▶ [What is required]: Write out each line of the material exactly as given, and drop the images.

[[ Data shown, beginning ]]

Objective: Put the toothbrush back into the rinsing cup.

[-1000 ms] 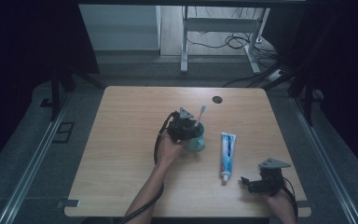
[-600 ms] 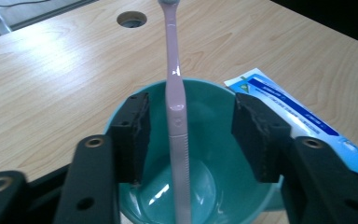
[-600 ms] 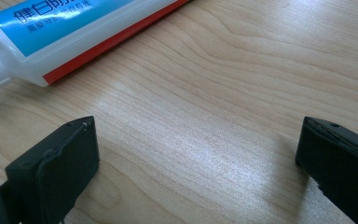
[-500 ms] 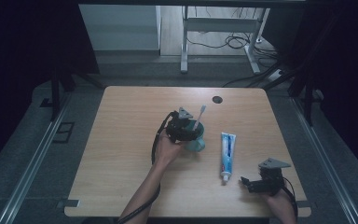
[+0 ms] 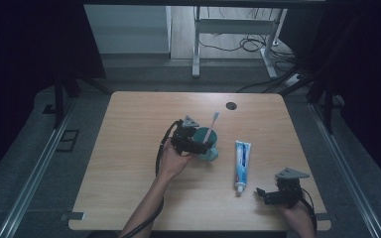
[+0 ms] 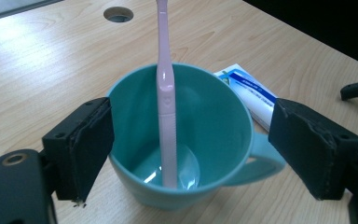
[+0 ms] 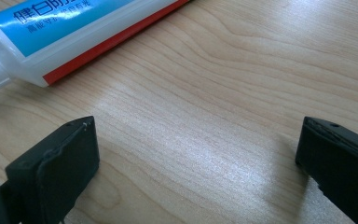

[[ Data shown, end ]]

▶ [Output for this task]:
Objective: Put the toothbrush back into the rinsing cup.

[-1000 ms] 
[-600 ms] 
[-600 ms] 
[-500 ms] 
[+0 ms] 
[+0 ms] 
[+0 ms] 

Nothing further is required for this answer.